Reproduce word for word the lines between those holding "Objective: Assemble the" and "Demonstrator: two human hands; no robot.", inclusive, and nothing else from the data below.

(Records from a dataset)
-----
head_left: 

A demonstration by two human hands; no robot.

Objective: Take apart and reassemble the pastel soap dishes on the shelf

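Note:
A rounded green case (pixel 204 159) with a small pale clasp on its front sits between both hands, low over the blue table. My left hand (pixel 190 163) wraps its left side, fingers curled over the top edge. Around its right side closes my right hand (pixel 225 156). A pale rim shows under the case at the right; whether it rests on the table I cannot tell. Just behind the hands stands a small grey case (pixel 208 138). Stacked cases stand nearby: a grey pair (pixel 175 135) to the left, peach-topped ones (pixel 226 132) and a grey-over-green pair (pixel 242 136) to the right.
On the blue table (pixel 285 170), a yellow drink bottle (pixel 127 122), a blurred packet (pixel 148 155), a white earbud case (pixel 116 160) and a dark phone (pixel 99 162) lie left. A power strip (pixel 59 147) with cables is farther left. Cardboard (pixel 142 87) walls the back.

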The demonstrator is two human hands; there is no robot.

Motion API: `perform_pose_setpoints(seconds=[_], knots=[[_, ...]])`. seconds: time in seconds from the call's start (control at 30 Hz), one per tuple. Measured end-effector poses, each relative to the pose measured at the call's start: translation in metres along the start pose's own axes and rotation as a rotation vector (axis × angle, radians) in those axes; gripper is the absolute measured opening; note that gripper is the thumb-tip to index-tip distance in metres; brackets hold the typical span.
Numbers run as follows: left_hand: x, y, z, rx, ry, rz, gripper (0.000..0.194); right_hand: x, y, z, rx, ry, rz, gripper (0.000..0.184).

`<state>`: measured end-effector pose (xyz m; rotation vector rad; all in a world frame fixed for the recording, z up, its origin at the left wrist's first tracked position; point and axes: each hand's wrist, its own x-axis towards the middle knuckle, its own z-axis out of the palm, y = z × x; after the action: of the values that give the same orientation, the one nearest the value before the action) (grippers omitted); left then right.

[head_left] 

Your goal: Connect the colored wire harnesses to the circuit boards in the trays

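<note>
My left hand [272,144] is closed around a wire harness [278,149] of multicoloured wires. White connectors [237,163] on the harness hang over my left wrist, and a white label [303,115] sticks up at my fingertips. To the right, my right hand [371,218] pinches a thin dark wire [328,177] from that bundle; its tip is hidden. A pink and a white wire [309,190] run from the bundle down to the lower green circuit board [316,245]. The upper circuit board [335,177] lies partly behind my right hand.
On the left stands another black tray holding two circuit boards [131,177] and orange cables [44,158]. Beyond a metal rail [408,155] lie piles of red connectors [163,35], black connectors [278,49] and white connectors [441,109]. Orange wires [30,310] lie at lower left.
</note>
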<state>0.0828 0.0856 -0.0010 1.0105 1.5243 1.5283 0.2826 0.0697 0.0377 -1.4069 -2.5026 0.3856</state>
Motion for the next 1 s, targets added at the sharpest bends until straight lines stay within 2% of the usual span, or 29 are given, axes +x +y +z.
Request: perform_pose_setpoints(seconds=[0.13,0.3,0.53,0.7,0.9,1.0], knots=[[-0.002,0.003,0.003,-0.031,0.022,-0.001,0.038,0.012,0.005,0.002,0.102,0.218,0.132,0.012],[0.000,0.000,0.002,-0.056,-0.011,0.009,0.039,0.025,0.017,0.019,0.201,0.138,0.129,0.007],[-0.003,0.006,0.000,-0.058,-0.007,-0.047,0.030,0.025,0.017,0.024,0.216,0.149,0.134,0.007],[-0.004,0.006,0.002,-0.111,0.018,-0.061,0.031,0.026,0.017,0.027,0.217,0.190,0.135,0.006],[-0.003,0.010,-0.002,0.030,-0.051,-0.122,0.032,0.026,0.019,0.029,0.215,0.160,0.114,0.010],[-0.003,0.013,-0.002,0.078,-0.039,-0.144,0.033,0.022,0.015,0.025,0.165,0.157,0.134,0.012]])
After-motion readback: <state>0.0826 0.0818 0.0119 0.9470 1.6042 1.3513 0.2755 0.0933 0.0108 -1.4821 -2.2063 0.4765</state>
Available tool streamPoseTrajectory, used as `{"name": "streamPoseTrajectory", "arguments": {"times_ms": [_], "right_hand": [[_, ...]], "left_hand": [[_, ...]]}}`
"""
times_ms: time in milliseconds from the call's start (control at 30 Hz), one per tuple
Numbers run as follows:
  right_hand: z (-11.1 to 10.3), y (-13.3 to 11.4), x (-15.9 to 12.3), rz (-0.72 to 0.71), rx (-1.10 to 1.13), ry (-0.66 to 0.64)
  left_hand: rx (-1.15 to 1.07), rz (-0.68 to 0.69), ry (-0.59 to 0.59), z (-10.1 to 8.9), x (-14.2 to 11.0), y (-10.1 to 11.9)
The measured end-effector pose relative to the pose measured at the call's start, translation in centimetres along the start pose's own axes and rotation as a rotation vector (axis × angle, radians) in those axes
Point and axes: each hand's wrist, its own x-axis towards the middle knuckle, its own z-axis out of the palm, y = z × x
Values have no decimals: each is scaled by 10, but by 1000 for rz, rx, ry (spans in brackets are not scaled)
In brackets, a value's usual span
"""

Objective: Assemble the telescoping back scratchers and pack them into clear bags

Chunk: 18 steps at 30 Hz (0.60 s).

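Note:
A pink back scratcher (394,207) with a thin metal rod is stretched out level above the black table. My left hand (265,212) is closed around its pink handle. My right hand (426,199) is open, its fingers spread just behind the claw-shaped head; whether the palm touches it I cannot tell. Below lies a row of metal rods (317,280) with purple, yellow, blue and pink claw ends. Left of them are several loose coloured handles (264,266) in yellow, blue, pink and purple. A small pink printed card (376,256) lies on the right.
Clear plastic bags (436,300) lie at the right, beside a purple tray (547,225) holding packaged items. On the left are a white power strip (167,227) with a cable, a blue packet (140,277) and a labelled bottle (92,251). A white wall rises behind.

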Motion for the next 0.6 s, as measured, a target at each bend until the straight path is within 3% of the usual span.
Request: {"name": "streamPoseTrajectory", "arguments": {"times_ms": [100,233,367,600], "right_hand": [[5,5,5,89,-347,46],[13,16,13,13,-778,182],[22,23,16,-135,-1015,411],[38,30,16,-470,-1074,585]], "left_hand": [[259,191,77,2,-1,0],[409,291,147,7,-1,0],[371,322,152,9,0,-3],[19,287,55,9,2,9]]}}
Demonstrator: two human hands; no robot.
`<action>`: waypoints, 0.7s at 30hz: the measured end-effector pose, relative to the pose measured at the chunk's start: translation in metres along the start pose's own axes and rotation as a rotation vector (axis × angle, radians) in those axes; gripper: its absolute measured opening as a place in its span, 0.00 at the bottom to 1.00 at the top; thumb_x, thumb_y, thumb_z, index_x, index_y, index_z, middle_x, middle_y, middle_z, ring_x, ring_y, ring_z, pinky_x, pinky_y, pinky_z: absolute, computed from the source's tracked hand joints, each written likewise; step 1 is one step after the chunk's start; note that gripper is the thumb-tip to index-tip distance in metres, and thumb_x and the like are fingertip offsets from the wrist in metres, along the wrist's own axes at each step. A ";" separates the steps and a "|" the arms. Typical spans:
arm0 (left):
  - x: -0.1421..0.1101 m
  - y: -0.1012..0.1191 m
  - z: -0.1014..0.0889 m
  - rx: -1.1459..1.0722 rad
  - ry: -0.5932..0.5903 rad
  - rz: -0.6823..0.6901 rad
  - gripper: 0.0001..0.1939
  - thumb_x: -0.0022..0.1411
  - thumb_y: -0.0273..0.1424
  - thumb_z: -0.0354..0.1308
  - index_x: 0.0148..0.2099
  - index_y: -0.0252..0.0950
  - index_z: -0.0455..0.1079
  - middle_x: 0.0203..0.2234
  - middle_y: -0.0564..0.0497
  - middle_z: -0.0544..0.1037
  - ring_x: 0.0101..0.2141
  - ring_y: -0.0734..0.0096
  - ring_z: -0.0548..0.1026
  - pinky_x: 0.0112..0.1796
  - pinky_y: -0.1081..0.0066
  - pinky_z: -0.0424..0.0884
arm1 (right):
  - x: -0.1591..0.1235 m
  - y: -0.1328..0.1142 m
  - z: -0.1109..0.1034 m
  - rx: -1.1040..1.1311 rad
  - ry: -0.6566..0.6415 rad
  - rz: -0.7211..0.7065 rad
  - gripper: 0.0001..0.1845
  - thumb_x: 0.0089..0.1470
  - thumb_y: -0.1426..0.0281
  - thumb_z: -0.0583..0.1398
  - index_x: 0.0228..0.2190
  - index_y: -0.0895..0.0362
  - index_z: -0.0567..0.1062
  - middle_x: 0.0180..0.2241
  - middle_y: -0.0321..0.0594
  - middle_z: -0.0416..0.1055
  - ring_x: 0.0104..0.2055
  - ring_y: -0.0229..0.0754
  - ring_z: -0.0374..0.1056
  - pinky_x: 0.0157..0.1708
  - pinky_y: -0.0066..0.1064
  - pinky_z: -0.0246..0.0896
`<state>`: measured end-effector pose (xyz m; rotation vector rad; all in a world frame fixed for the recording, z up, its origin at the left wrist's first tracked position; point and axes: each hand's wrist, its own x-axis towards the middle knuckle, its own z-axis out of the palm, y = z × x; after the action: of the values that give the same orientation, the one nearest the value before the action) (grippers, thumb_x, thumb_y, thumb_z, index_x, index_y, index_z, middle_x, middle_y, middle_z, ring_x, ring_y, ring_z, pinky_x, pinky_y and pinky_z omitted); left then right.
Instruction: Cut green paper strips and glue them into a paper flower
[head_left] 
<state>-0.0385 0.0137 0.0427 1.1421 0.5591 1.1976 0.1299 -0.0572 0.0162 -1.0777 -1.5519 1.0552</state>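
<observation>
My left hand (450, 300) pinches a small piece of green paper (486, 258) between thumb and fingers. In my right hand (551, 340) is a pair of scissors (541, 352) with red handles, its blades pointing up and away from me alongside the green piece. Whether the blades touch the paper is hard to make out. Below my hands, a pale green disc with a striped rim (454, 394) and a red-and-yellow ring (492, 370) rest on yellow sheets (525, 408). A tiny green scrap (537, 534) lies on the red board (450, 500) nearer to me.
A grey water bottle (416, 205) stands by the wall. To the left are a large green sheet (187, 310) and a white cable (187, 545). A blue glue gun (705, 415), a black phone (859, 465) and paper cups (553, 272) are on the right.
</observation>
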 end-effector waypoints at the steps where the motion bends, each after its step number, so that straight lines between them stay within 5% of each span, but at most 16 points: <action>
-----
## [Output of the task]
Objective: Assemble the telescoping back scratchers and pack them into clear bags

Chunk: 18 steps at 30 Hz (0.60 s).

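Note:
A pink back scratcher (394,207) with a thin metal rod is stretched out level above the black table. My left hand (265,212) is closed around its pink handle. My right hand (426,199) is open, its fingers spread just behind the claw-shaped head; whether the palm touches it I cannot tell. Below lies a row of metal rods (317,280) with purple, yellow, blue and pink claw ends. Left of them are several loose coloured handles (264,266) in yellow, blue, pink and purple. A small pink printed card (376,256) lies on the right.
Clear plastic bags (436,300) lie at the right, beside a purple tray (547,225) holding packaged items. On the left are a white power strip (167,227) with a cable, a blue packet (140,277) and a labelled bottle (92,251). A white wall rises behind.
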
Motion for the next 0.6 s, as measured, a target at each bend until the straight path is within 3% of the usual span.
Request: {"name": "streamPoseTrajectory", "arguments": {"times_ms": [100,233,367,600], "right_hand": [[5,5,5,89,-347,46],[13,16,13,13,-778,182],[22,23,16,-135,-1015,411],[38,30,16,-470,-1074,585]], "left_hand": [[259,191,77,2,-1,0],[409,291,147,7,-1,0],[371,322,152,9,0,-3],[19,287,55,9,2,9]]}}
Demonstrator: two human hands; no robot.

This exercise has now been completed.